Trotzdem: Vielleicht behutsam streichen, so, dass du deiner Intention und dem Titel noch gerecht wirst, dann ist es ein gutes Ding.
...para

 

Hey Paranova!
Sorry, dass meine Reaktion erst so spät kommt. "Apfelsaft- Gefühle" ist eine meiner ersten Kurzgeschichten und eben noch nicht so perfekt...
Danke auf jeden Fall für deine Kritik, die ich sehr schätze, da ich sie als Hilfe sehe. Ich denke, wenn ich Zeit habe, werde ich sie ein wenig abändern.
Thx erstmal und alles Liebe. Minyatur

 

Eine nette Geschichte. ;)
Es gab zwar schon öfter so eine Art von Text, aber nicht in Verbindung mit Apfelsaft (das hat mir vor allem am Ende gefallen - als sie bemerkte, dass der Apfelsaft abgelaufen war.)
Allerdings finde ich nicht, dass es zu übertrieben war - man merkt eben, dass sie versucht sich auf den Apfelsaft zu konzentrieren, um ihre eigenen Gefühle nicht bemerken zu müssen.
Was mich ein wenig gestört hat, war, dass es teilweise ein wenig distanziert erzählt wurde ... fast ohne Gefühl.
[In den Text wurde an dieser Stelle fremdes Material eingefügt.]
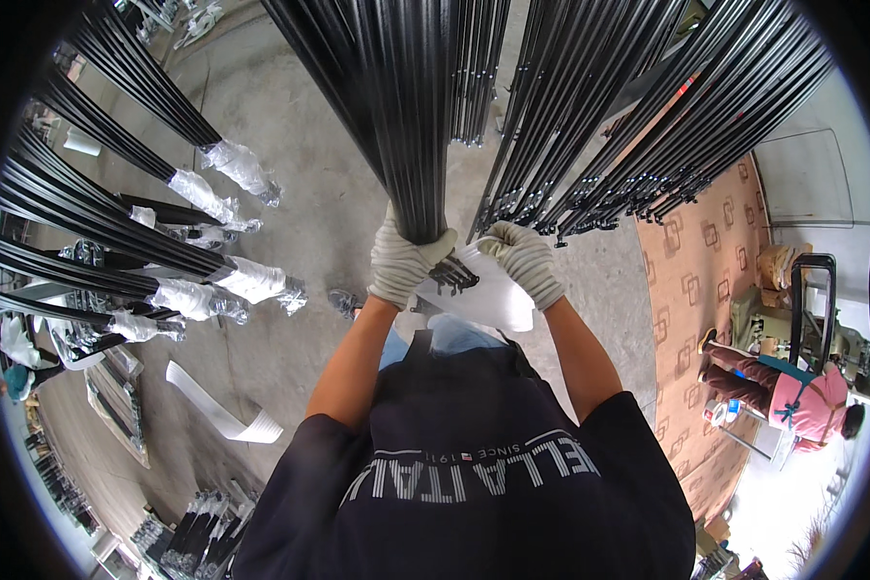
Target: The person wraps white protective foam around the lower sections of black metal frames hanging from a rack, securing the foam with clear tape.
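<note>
My left hand (402, 261), in a pale striped work glove, wraps round the near end of a bundle of long black metal rods (411, 126). The rods stretch away from me, and their small end fittings (451, 277) poke out past the glove. In my right hand (524, 263), gloved the same way, the fingers close on the edge of a white wrapping sheet (490, 298). That sheet hangs curved beside and under the rod ends, in front of my body. Part of it is hidden behind the rods and gloves.
More black rods (590, 126) lie in rows at the far right, beside patterned brown sheeting (691, 280). Plastic-wrapped bundle ends (261, 280) jut out at the left. A loose white sheet (224, 411) lies on the floor. Another person (802, 401) stands at the right near equipment.
</note>
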Motion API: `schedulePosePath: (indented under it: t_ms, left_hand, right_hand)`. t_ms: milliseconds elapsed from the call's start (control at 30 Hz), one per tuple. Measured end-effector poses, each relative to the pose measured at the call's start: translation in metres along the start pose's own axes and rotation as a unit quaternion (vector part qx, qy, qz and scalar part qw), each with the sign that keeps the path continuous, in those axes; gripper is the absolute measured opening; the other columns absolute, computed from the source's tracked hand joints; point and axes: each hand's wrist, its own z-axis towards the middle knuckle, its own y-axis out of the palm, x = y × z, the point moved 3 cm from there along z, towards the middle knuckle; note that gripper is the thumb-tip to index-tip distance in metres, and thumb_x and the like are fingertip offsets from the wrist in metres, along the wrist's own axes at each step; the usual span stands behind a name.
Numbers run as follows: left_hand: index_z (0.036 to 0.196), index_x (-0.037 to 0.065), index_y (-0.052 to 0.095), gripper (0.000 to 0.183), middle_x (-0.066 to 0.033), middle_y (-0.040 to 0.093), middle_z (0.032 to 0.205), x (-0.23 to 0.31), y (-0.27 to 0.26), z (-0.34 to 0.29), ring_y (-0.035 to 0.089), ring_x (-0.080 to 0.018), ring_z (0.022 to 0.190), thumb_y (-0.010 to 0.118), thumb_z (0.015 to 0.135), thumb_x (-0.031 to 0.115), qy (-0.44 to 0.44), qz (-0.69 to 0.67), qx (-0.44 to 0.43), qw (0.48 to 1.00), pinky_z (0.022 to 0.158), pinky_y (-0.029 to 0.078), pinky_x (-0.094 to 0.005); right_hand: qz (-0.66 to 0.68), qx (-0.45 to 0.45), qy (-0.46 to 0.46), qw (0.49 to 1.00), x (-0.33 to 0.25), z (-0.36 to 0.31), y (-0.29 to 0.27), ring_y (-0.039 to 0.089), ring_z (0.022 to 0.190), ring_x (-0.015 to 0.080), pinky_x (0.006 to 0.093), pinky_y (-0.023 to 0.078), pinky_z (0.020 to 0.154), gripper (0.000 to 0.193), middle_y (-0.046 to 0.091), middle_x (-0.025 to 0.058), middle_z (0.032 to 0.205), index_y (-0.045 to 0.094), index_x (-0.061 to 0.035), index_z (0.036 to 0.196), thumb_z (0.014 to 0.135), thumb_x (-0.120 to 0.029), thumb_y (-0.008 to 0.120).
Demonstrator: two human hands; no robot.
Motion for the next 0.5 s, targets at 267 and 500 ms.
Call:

Dem Vater z.b. scheint es fast egal zu sein, wie es seinem Kind geht.
Das "liquid", wirkt übetrieben, es klingt so, als hättest du zwanghaft versucht, ein Fremdwort einzubauen.
Naja und das Wetter ... eine gute Idee, durch das Wetter ihre Gefühle beschreiben zu wollen, nur übertrieben ... aber das wurde ja schon gesagt ;).